Politicians, regulators and universities such as Goldsmiths are in danger of fanning the flames of antisemitism by wielding its threat to silence – and, in the case of the government, to criminalise – pro-Palestinian voices. It is hardly a coincidence that the Goldsmiths action plan will review its protest guidance or that the college has just announced its intention to revise its code of conduct to clamp down on “negative behaviours”.

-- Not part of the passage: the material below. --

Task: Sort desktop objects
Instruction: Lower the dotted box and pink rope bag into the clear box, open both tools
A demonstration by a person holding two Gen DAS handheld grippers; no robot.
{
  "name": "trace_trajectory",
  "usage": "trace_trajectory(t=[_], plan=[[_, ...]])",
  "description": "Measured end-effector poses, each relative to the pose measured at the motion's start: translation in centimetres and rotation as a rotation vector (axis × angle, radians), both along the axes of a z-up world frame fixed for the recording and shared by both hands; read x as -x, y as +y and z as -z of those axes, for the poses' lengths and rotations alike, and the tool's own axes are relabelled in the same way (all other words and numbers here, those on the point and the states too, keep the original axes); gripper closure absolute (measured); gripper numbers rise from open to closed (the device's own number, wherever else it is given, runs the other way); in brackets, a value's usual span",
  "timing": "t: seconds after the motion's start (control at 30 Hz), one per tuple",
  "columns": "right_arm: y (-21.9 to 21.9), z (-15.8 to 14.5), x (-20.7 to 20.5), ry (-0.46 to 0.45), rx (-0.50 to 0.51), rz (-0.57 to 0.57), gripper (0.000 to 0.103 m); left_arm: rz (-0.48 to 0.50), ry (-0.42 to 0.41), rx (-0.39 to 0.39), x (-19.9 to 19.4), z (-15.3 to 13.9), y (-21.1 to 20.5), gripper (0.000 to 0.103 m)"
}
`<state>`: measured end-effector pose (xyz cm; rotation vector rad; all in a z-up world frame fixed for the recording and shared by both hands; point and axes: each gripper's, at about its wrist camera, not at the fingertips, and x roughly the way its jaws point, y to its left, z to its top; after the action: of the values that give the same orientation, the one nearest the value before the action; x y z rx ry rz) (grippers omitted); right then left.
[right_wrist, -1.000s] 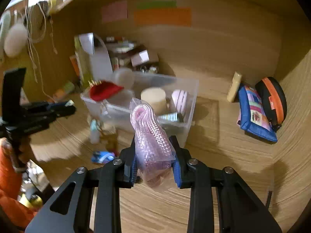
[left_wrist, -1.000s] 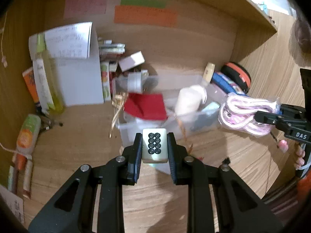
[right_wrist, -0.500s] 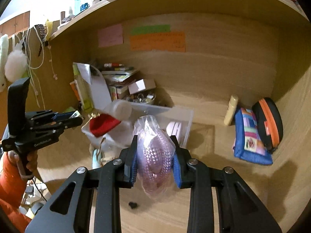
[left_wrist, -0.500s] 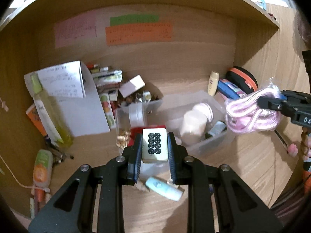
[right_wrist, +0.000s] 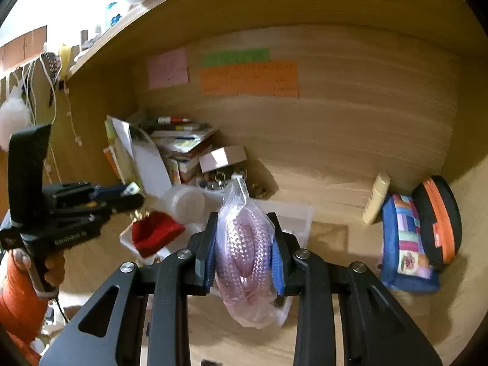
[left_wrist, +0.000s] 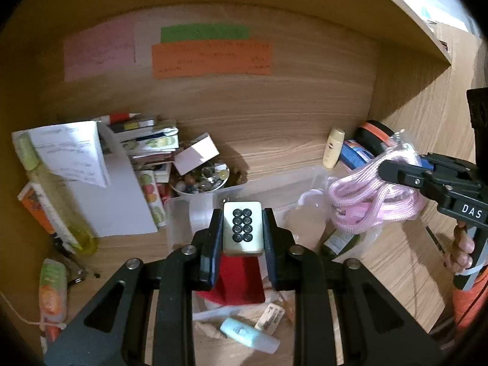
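Eight black rings are printed on the cream face of the mahjong tile (left_wrist: 243, 231), and the bagged rope (right_wrist: 243, 245) is braided in pale pink. Pink, green and orange are shown by the paper notes (right_wrist: 248, 77), red by the cloth (right_wrist: 156, 234), and a multicoloured patchwork on blue by the pouch (right_wrist: 407, 245).

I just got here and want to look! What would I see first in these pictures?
First you'd see the white tile with eight black rings, pinched in the left gripper right in the middle of its view. Next comes the pink rope in a clear bag, squeezed in the right gripper. Behind both, a clear plastic box with a red cloth sits on the wooden desk, under an orange note on the back wall.
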<state>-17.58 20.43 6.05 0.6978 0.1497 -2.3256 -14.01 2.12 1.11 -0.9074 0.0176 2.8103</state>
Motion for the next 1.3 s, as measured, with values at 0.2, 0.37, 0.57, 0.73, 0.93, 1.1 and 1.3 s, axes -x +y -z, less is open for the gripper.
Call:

Weaponising antisemitism risks replicating the very problem it seeks to highlight: the essentialising and stereotyping of Jewish people. For example, while Keir Starmer saw evidence of antisemitism in the decision of Birmingham’s Safety Advisory Group to ban Maccabi Tel Aviv fans from their club’s European football fixture against Aston Villa this evening, the real reason for the decision was Maccabi fans’ track record of violent behaviour and abuse of Palestinians. Indeed, holding all Jewish people collectively responsible for the actions of the Israeli state is widely seen to be a key feature of antisemitism.

This weaponisation of antisemitism also plays into the hands of political forces keen on denying and deflecting attention away from the genocidal violence inflicted by Israel on Palestinians in Gaza and the West Bank. This is one element in a very long history of UK complicity in Palestinian dispossession that undermines the very real need to combat hate crimes and real antisemitism.

Effective action plans to challenge antisemitism can’t be demanded by prime ministers or vice-chancellors. They require considered, inclusive and proportionate measures based on the participation of the diverse voices of those most immediately affected.

The Jewish community doesn’t speak with one voice. But it seems that only one part of the community – the part most closely supportive of Israel’s actions – is currently being listened to.

Michael Rosen is professor of children’s literature, Catherine Rottenberg is professor in the Department of Media, Communications and Cultural Studies and Des Freedman is professor of media and communication studies, all at Goldsmith’s, University of London.